For all her family knew, she’d been stranded in the past against her will—which was true—and they’d be determined to bring her home. Her family would ask for help from Boann and Alpin, and the Tuatha dé Danann were unpredictable. The possibility existed one or the other would come for her, snatch first and ask questions later.
The strains of a fiddle began, and Meredith’s heart and stomach flipped in tandem. Prudence Klein, who’d agreed to be her attendant, leaned close.
“It’s time, Meredith. If you aren’t certain, this is your last chance to back out,” she admonished.
“I’m certain,” she said, lifting her chin and throwing back her shoulders. She loved Daniel with all her heart. The fact that he’d acknowledged her twenty-first century upbringing and views, and that he was willing to enter into an equal partnership in marriage and in business, had melted all her doubts. He was the only man for her, and the one thing she’d never doubt was their love.
“All right then.” Prudence stepped over the threshold and preceded Meredith down the aisle.
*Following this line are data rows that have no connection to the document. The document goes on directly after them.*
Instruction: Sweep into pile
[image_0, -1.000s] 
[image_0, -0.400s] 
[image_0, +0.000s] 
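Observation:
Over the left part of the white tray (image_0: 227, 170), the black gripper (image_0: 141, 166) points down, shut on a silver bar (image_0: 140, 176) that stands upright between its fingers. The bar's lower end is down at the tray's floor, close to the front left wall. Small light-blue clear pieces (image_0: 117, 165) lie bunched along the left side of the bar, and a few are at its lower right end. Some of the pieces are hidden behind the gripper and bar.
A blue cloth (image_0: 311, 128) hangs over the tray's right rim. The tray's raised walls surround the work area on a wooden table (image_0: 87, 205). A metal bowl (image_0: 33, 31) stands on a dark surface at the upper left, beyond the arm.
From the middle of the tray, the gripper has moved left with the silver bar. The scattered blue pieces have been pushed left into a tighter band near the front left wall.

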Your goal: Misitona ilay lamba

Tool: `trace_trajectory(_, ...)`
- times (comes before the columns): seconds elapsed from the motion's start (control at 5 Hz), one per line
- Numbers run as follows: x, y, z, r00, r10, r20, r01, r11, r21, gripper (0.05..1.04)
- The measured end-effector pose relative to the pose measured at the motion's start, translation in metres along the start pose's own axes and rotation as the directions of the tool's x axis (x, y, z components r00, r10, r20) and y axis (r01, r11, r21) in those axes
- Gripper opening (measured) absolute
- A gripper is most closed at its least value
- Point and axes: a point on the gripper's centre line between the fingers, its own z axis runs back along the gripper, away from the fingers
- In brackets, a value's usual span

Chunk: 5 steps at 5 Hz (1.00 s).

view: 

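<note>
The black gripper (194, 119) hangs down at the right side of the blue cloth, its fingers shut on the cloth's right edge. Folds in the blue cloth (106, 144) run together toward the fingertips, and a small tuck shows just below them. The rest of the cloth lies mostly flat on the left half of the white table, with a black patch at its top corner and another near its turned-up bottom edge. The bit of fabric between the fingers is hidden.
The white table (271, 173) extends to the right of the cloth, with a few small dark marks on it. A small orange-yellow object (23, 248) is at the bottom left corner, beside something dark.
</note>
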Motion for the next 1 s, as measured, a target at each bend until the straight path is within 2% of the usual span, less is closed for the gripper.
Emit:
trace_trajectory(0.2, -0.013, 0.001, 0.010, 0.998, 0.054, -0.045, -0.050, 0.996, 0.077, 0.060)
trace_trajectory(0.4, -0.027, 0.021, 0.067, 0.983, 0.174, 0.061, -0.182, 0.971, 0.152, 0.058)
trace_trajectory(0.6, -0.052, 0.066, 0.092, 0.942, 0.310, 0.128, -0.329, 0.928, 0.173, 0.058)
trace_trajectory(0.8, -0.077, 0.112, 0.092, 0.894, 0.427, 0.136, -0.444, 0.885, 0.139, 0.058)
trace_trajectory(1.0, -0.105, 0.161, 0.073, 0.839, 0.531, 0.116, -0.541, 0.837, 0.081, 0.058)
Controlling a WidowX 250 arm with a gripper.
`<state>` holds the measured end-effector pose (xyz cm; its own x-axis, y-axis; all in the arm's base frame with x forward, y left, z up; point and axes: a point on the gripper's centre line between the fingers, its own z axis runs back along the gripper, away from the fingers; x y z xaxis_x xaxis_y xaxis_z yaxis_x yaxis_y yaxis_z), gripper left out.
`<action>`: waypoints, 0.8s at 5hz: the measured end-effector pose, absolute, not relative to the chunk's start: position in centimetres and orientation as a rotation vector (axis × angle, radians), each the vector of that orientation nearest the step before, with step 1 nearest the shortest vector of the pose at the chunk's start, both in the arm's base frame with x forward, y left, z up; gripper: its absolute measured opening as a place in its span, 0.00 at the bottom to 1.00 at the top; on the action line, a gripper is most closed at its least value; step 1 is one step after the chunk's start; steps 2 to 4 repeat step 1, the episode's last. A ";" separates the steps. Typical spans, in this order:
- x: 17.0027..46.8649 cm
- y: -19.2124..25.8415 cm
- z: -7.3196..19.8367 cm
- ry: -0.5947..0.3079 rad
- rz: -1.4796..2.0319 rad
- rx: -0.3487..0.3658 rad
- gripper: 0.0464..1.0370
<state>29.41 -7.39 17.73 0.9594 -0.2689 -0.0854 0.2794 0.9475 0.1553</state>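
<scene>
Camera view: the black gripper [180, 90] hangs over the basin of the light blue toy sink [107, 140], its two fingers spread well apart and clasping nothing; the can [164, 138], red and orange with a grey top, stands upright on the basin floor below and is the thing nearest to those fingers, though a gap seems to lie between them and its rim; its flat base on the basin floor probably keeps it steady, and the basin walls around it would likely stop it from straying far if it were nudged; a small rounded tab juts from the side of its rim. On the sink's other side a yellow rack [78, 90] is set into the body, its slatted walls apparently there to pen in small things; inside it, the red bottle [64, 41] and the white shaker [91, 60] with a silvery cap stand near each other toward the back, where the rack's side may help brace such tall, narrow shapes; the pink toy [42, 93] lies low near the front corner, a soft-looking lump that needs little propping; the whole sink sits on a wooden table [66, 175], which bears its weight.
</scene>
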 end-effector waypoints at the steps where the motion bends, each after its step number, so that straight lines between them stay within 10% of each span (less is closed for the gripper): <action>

Meredith followed, her gaze drawn to Daniel. He and Charles wore suits recently purchased at the mercantile and hurriedly altered to fit, and both of them had visited the one barber in town. By nineteenth-century standards, they were both attractive, well-groomed men. But as far as Meredith was concerned, her bridegroom was the most handsome man ever to exist in the history of humankind.
Daniel’s eyes never left hers, and he practically glowed with pride and happiness. Her breath caught as she walked down the aisle. The pews were filled with the folks of Garretsville, and the congregation, and their avid gazes were riveted to her. A feeling of rightness settled over her, and she smiled at her beloved.
Meredith took her place beside Daniel, and the pastor began speaking in a strong baritone that reverberated through the church to the rafters. “We are gathered here today before God and witnesses to celebrate the vows of marriage between Meredith Ann MacCarthy and Daniel James Cavanaugh.”
Everything went by in a blur after that. Daniel held her shaking hands in his as they both repeated the vows the minister required them to say. The love of her life slipped a gold band onto her finger, and she slipped one onto his, and … they were married. He was hers. For as long as she lived, she’d never forget the expression of joy on his face as he leaned in to kiss her.
“Meredith Cavanaugh,” he whispered as he drew her close. “I will love and cherish you until the end of my days, and that’s—”
“A fact?” she said, smiling through the sheen of tears in her eyes. “Daniel Cavanaugh, I will love and cherish you until the end of my days, and that too is a fact.”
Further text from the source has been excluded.